Bebo una pilsen en Praga y tiemblo al recordar la primera vez que crucé la temible Cortina de Hierro que separaba al capitalismo del comunismo.
Corría el año de 1977, en plena Guerra Fría, y el tren que venía desde Frankfurt se detuvo en la frontera con Checoeslovaquia. Sin saberlo, yo llevaba bajo el asiento un paquete con esas primeras calculadoras digitales llenas de botones, con una pantallita roja, que eran el último grito de la tecnología pues servían para realizar numerosas operaciones matemáticas.
Tal como en las películas de espías, los guardias con sus fusiles y sus perros pastores recorrían el andén mientras dos funcionarios subían a revisar y sellar los pasaportes. El chico yugoeslavo, simpático, que hablaba un poco de inglés y juraba que el comunismo era el peor sistema del mundo, me había dejado encargado bajo el asiento el paquete diciendo que eran libros o algo así y se había marchado a otro vagón. No me sorprendió mucho pues era lo mismo que hacían las cacharreras cuando uno viajaba en bus desde Tulcán: repartían entre los pasajeros su pequeño alijo de galletas y café, que recogían pasada la Aduana de Yaguarcocha.
Pero mirando a los guardias recordé que aquí reinaban los rusos y que podía tratarse de propaganda subversiva. Al borde del infarto, fumaba en el pasillo (gloriosos días en los que todos fumábamos) rogando que en Siberia, a donde me enviarán con toda seguridad, no estuviera haciendo demasiado frío. Pero el funcionario simplemente selló el pasaporte y continuó por el vagón casi vacío.

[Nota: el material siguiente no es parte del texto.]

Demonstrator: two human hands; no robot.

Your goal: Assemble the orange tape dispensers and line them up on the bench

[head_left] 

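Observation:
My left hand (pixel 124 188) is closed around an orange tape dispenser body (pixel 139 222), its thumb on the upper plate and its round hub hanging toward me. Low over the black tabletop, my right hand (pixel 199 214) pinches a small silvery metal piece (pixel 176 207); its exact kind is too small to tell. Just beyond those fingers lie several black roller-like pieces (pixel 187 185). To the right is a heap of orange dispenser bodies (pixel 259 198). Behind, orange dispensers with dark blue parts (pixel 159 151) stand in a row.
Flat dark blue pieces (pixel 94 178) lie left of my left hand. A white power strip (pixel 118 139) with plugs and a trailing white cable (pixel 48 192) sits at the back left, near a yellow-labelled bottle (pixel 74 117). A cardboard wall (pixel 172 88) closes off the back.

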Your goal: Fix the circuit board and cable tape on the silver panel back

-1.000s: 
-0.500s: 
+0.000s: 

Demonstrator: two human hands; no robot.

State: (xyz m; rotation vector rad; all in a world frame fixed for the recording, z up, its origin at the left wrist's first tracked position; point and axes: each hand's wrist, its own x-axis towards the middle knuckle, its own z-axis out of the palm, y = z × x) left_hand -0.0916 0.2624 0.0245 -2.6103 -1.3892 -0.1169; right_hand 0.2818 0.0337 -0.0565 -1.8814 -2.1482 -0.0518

Nos adentrábamos en territorio checo cuando reapareció el yugoeslavo con su risa contagiosa y me mostró el contenido del paquete. Le dije que era un cabrón, pero él adujo que solo estaba ‘introduciendo el capitalismo en el bloque soviético’ y me invitó a tomar un trago en Pilsen, el pueblo donde en 1842 inventaron el tipo de cerveza que dio nombre a todas las pilseners del mundo. Abierto a la aventura, bajé con él en la estación y empezamos a beber esa cerveza deliciosa, un poco más amarga y densa que la nuestra. Y resultó que el yugoeslavo tenía amigos y amigas a quienes había traído discos de Pink Floyd y unos jeans que las volvían locas de alegría, de modo que la farra duró hasta el amanecer.
Luego vine a dar a Praga, que en 1968 había vivido aquella primavera democrática aplastada por los tanques soviéticos. Fue un acto tan brutal y masivo que los checos lo comparan con la ocupación nazi. Lo único bueno del aislamiento de esa época era que se llegaba a una ciudad preciosa, anclada en el pasado, donde no se veía un turista occidental ni de casualidad, de modo que este servidor pudo admirar a sus anchas el reloj astronómico y caminar a solas por el puente de Charles, algo imposible ahora que el consumo y el turismo masivo lo han contaminado todo y el país se dividió. Solo la cerveza sigue exacta y eso lo arregla todo. ¡Salud!